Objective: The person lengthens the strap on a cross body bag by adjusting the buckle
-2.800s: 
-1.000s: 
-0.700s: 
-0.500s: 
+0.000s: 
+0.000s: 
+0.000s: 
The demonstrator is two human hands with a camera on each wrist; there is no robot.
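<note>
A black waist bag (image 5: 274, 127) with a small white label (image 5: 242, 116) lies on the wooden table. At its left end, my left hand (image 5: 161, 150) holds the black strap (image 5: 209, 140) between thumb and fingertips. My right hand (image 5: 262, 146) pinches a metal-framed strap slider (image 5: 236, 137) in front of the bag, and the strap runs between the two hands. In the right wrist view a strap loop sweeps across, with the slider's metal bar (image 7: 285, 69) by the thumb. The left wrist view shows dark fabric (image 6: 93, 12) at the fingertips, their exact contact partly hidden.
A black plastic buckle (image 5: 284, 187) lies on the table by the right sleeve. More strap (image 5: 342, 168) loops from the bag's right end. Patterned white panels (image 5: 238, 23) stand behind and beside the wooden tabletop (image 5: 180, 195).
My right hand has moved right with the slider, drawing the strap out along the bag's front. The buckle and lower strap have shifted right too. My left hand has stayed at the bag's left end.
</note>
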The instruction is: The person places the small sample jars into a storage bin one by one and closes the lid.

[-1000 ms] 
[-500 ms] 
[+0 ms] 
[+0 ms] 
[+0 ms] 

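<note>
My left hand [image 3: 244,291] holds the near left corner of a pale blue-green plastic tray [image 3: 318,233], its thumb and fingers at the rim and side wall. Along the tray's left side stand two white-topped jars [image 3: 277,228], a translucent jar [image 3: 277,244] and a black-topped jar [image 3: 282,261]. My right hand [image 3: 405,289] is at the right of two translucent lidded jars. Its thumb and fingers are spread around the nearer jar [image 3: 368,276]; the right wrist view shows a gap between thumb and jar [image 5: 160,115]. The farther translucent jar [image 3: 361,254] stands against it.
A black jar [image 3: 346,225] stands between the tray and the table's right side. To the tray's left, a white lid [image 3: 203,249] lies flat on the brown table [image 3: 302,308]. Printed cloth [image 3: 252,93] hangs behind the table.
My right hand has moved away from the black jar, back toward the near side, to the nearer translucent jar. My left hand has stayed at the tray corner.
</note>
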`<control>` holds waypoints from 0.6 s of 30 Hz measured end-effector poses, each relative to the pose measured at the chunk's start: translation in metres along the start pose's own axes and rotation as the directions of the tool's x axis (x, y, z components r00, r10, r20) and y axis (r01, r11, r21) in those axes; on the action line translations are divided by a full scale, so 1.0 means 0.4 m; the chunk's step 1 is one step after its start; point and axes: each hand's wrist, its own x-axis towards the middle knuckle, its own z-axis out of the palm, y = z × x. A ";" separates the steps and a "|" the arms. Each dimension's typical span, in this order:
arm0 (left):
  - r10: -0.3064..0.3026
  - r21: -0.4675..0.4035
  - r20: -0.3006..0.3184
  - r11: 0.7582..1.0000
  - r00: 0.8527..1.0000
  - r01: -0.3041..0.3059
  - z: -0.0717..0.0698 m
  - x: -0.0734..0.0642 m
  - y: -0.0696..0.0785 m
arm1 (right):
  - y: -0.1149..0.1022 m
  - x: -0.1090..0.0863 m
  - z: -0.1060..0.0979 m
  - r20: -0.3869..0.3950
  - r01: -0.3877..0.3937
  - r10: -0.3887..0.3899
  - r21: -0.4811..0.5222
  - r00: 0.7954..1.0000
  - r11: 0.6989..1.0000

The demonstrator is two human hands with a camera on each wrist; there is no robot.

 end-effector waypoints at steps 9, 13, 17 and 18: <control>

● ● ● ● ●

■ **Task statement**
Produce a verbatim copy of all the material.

■ **Answer to this problem**
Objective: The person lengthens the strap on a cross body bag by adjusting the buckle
-2.800s: 
-1.000s: 
-0.700s: 
-0.500s: 
+0.000s: 
+0.000s: 
+0.000s: 
The demonstrator is two human hands with a camera on each wrist; there is no robot.
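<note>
A black waist bag (image 5: 274, 127) with a small white label (image 5: 242, 116) lies on the wooden table. At its left end, my left hand (image 5: 161, 150) holds the black strap (image 5: 209, 140) between thumb and fingertips. My right hand (image 5: 262, 146) pinches a metal-framed strap slider (image 5: 236, 137) in front of the bag, and the strap runs between the two hands. In the right wrist view a strap loop sweeps across, with the slider's metal bar (image 7: 285, 69) by the thumb. The left wrist view shows dark fabric (image 6: 93, 12) at the fingertips, their exact contact partly hidden.
A black plastic buckle (image 5: 284, 187) lies on the table by the right sleeve. More strap (image 5: 342, 168) loops from the bag's right end. Patterned white panels (image 5: 238, 23) stand behind and beside the wooden tabletop (image 5: 180, 195).
My right hand has moved right with the slider, drawing the strap out along the bag's front. The buckle and lower strap have shifted right too. My left hand has stayed at the bag's left end.
</note>
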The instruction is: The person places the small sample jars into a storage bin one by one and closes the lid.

[-1000 ms] 
[-500 ms] 
[+0 ms] 
[+0 ms] 
[+0 ms] 

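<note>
My left hand [image 3: 244,291] holds the near left corner of a pale blue-green plastic tray [image 3: 318,233], its thumb and fingers at the rim and side wall. Along the tray's left side stand two white-topped jars [image 3: 277,228], a translucent jar [image 3: 277,244] and a black-topped jar [image 3: 282,261]. My right hand [image 3: 405,289] is at the right of two translucent lidded jars. Its thumb and fingers are spread around the nearer jar [image 3: 368,276]; the right wrist view shows a gap between thumb and jar [image 5: 160,115]. The farther translucent jar [image 3: 361,254] stands against it.
A black jar [image 3: 346,225] stands between the tray and the table's right side. To the tray's left, a white lid [image 3: 203,249] lies flat on the brown table [image 3: 302,308]. Printed cloth [image 3: 252,93] hangs behind the table.
My right hand has moved away from the black jar, back toward the near side, to the nearer translucent jar. My left hand has stayed at the tray corner.
</note>
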`<control>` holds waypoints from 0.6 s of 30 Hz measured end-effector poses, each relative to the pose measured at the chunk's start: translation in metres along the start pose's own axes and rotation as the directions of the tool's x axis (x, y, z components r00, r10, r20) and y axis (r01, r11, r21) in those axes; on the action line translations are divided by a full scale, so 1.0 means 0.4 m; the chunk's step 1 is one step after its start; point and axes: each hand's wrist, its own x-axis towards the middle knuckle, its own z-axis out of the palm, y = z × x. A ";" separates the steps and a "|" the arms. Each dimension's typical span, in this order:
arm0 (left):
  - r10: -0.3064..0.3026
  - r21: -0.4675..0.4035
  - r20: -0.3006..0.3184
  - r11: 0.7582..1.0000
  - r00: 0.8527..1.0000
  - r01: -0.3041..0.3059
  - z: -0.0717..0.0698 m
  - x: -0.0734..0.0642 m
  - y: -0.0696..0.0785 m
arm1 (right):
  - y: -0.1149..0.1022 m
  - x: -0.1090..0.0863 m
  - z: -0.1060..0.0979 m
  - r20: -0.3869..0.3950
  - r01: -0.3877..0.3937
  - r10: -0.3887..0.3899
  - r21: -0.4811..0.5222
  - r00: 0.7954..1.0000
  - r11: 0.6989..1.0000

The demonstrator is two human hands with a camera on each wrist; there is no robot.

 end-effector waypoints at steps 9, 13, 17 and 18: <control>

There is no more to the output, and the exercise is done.